__The task__
The records that follow need to be output exactly as they are.

[Given records Boundary: Start]

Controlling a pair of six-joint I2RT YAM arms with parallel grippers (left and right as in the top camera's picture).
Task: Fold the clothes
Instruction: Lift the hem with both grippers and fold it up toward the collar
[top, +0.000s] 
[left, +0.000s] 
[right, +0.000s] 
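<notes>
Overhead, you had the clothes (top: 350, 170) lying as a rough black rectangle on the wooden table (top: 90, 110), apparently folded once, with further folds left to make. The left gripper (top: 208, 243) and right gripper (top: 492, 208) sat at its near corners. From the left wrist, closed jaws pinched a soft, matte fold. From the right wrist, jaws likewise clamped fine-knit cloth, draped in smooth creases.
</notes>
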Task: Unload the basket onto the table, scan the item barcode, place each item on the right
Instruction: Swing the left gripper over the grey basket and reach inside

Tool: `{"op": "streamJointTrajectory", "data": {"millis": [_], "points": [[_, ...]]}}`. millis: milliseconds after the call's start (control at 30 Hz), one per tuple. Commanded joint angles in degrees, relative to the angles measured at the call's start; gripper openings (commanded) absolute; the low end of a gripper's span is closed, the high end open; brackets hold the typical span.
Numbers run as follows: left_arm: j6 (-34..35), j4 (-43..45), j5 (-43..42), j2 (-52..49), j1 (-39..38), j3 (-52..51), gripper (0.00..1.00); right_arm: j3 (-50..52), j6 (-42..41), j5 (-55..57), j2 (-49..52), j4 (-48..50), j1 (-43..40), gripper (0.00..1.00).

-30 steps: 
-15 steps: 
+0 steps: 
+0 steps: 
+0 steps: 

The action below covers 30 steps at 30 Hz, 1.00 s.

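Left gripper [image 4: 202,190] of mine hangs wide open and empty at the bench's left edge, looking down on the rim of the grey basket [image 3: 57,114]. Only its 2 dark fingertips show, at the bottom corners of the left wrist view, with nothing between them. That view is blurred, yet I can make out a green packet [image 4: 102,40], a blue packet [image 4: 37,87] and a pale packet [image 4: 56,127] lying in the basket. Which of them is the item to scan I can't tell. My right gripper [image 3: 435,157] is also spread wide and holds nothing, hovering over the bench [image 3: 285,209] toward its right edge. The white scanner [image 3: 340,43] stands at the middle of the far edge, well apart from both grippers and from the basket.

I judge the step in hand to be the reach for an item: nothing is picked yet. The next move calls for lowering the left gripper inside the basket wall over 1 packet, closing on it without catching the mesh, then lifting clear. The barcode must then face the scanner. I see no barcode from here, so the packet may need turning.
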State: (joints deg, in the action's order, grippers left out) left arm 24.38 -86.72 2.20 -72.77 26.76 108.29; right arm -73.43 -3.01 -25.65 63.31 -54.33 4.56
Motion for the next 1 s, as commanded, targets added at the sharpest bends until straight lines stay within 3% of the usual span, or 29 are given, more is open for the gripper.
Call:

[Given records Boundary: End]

__Answer for the task__
Controlling a pair of six-joint I2RT YAM arms with parallel grippers (left and right as in the top camera's picture).
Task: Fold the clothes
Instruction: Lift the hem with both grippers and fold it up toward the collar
[top, +0.000s] 
[left, +0.000s] 
[right, +0.000s] 
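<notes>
Overhead, you had the clothes (top: 350, 170) lying as a rough black rectangle on the wooden table (top: 90, 110), apparently folded once, with further folds left to make. The left gripper (top: 208, 243) and right gripper (top: 492, 208) sat at its near corners. From the left wrist, closed jaws pinched a soft, matte fold. From the right wrist, jaws likewise clamped fine-knit cloth, draped in smooth creases.
</notes>
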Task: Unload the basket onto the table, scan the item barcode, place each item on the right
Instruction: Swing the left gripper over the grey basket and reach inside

Tool: `{"op": "streamJointTrajectory", "data": {"millis": [_], "points": [[_, ...]]}}`. millis: milliseconds after the call's start (control at 30 Hz), one per tuple. Commanded joint angles in degrees, relative to the angles measured at the call's start; gripper openings (commanded) absolute; the low end of a gripper's span is closed, the high end open; brackets hold the typical span.
Numbers run as follows: left_arm: j6 (-34..35), j4 (-43..45), j5 (-43..42), j2 (-52..49), j1 (-39..38), j3 (-52..51), gripper (0.00..1.00); right_arm: j3 (-50..52), j6 (-42..41), j5 (-55..57), j2 (-49..52), j4 (-48..50), j1 (-43..40), gripper (0.00..1.00).

-30 steps: 
-15 steps: 
+0 steps: 
+0 steps: 
+0 steps: 

The action below covers 30 steps at 30 Hz, 1.00 s.

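Left gripper [image 4: 202,190] of mine hangs wide open and empty at the bench's left edge, looking down on the rim of the grey basket [image 3: 57,114]. Only its 2 dark fingertips show, at the bottom corners of the left wrist view, with nothing between them. That view is blurred, yet I can make out a green packet [image 4: 102,40], a blue packet [image 4: 37,87] and a pale packet [image 4: 56,127] lying in the basket. Which of them is the item to scan I can't tell. My right gripper [image 3: 435,157] is also spread wide and holds nothing, hovering over the bench [image 3: 285,209] toward its right edge. The white scanner [image 3: 340,43] stands at the middle of the far edge, well apart from both grippers and from the basket.

I judge the step in hand to be the reach for an item: nothing is picked yet. The next move calls for lowering the left gripper inside the basket wall over 1 packet, closing on it without catching the mesh, then lifting clear. The barcode must then face the scanner. I see no barcode from here, so the packet may need turning.
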State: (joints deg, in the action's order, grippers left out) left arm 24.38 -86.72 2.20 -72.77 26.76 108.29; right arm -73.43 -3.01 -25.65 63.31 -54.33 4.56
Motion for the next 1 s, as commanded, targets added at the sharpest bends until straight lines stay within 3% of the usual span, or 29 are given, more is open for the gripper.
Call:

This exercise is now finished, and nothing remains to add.